Photoresist mask - not too deep etches
Etching SiO2 with resist as masking material is the prefered masking material for many purposes. The main reason for using photo resist as masking material is that it is easy and fast to make and easy to remove afterwards. The selectivity of resist to SiO2 is in the range of 3-4.
The main draw back when using photoresist as masking material is heating of the substrate during the etch. SiO2 is a hard material to etch and therefore needs a high DC bias to allow the ion bombardment to be enegetic enough to etch the SiO2. This ion bombardment heats up the surface and even when cooling the platen to zero degrees Celcius the resist mask can exceed 100 degrees Celcius. Combined with the fact that the plasma UV hardens the surface of the resist this can create crumpled resist surface and perforated egdes, see images here. Etching a few microns down in the SiO2 normally does not heat up the resist too much but when etching deeper like 5-10µm there is a large change for getting problems with overheating the resist.

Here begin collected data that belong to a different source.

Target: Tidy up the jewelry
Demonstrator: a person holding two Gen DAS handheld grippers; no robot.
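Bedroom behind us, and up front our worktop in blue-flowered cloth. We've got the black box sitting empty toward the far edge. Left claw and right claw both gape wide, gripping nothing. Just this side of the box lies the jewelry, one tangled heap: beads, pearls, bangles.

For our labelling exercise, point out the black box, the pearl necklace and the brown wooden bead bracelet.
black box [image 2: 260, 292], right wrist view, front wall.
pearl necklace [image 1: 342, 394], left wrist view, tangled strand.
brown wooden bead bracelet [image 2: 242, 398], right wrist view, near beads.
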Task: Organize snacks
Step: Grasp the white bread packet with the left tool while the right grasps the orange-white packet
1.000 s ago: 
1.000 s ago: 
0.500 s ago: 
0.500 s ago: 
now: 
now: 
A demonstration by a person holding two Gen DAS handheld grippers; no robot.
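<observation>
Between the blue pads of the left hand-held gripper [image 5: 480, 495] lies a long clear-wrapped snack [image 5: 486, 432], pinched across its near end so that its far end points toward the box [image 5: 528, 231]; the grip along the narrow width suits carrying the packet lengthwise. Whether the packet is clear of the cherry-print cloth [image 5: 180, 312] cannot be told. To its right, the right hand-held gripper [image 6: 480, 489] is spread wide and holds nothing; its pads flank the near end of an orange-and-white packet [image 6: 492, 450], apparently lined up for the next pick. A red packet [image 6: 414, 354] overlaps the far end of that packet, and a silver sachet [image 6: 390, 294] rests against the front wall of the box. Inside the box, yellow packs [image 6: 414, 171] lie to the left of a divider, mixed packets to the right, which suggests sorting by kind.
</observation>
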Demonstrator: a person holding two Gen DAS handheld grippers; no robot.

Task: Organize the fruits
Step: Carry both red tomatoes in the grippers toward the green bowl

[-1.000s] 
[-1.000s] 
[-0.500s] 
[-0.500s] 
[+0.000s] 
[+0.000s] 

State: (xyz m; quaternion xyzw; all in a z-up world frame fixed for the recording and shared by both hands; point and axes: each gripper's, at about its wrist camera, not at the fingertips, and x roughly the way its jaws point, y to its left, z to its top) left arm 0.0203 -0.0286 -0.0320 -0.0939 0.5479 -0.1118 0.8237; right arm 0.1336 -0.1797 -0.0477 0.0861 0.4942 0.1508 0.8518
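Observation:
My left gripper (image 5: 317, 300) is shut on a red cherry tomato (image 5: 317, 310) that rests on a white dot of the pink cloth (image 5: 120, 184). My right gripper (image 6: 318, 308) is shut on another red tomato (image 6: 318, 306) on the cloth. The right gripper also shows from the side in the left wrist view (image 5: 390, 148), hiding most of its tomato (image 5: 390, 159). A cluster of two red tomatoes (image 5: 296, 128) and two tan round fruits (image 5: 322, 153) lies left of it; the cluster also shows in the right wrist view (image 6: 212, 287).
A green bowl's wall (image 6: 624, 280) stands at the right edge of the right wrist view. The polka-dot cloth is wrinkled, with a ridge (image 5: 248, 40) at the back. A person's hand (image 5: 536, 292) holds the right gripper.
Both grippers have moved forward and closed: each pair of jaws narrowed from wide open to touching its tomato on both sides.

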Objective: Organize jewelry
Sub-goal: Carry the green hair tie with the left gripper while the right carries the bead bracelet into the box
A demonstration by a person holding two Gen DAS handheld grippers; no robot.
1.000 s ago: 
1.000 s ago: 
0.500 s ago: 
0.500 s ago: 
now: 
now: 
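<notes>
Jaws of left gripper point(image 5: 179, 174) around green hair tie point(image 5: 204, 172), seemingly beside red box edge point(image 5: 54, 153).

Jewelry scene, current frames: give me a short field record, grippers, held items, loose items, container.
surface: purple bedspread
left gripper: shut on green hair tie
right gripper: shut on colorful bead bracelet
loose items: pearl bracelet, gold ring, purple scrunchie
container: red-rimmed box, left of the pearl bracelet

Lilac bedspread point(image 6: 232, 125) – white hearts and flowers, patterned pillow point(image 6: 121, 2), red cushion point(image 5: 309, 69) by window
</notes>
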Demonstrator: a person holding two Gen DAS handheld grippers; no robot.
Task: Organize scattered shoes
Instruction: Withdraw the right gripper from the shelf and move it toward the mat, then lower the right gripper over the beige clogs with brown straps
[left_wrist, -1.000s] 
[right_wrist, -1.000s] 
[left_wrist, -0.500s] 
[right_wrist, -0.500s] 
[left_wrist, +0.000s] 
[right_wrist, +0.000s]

Si/P-Si mask - deeper etches
P-Si is a good masking layer for deeper etches. The selectivity to SiO2 is measured to be better than 1:15. The P-Si on the back side seems to prevent declamping of a APOX substrate during a deep etch on a high load wafer (e.g. 50% load), contrary to using photo resist mask on the APOX substrate. The wafer bow is created when removing part of the top oxide layer due to stress in the oxide layers.
Draw backs: the recipe we have now is giving a high line width reduction (1µm when etching 7.5µm down). Take a look at some recipes and results
Al mask - deeper etches - more redeposition
Al is allowed as masking material but we do not advise it. It can however be useful under some curcumstances. It is expected to have a high selectivity to SiO2 greater than 50.
Draw back: The draw back is that Al does not form any volatile products with the Flour gasses. This means that any Al sputtered of has the chance of getting redeposited on the surface.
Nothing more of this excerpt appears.